Admittedly, the obviousness standard far from solves all the issues with qualified immunity. It allows plaintiffs to defeat qualified immunity only in the most egregious cases, leaving the majority of plaintiffs unprotected. And the obviousness standard lacks guidelines and relies entirely on judges’ subjective perceptions of how bad a constitutional violation is.109 This type of “you know it when you see it”110 test will surely lead to a broad variation in when lower courts decide that conduct is so egregious as to be obviously unconstitutional.
Nonetheless, Taylor is an important development in the law.
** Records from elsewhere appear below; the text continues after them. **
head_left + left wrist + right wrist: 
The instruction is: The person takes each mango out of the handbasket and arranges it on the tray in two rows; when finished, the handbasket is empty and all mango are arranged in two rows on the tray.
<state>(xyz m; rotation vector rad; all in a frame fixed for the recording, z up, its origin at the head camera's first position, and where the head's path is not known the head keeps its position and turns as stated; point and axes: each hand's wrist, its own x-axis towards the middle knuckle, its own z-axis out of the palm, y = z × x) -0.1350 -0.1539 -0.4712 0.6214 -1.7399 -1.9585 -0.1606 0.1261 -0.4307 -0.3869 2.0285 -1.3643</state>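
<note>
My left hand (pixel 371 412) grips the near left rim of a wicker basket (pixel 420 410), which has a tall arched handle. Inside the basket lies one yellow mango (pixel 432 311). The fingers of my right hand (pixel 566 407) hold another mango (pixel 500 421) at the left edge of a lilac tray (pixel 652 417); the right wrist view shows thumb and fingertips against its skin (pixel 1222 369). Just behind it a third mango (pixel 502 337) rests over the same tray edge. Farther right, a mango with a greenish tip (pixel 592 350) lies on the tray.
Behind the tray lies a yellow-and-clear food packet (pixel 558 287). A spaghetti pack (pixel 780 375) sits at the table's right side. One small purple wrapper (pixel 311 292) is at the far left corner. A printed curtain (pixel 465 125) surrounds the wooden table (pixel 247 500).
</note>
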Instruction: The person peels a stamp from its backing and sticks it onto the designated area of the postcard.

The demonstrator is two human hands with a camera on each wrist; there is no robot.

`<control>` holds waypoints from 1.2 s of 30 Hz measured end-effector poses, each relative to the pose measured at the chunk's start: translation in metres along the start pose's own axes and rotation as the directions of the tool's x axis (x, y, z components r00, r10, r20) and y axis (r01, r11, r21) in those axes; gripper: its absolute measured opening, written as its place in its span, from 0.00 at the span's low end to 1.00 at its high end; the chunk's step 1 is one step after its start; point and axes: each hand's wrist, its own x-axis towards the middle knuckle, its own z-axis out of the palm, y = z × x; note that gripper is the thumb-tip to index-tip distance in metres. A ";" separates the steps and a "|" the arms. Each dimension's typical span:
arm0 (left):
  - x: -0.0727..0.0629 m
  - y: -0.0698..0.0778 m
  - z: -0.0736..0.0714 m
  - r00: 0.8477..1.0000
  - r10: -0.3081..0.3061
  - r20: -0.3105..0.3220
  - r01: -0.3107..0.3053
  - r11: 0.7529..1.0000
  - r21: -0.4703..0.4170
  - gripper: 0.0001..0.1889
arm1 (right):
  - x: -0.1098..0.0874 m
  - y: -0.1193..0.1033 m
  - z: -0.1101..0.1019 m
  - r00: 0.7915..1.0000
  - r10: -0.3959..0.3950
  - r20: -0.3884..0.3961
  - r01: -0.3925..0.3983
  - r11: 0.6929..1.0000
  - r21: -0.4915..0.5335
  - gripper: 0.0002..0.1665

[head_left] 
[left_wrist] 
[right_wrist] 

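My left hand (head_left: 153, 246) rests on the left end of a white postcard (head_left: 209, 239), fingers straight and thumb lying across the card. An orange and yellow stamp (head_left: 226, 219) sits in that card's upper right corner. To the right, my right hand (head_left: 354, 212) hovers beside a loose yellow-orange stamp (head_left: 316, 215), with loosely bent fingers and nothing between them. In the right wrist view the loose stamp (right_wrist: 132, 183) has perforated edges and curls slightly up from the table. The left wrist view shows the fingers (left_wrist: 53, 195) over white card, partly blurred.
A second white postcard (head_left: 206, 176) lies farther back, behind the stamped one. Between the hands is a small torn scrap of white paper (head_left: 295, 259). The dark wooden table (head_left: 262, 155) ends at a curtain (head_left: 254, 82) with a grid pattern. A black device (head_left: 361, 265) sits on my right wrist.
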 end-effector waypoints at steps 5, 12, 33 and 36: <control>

The Court historically has exhibited a “troubling asymmetry” in its qualified immunity jurisprudence: it has frequently reversed denials of qualified immunity but rarely reversed grants of qualified immunity.111 This asymmetry is well illustrated by the Court’s repeated reversal — with varying levels of impatience — of cases it considers to have defined clearly established law at too high a level of generality.112 Perhaps Taylor shows a Court that has finally decided to take a more balanced approach, policing lower courts both for being too quick to grant qualified immunity as well as too quick to deny it.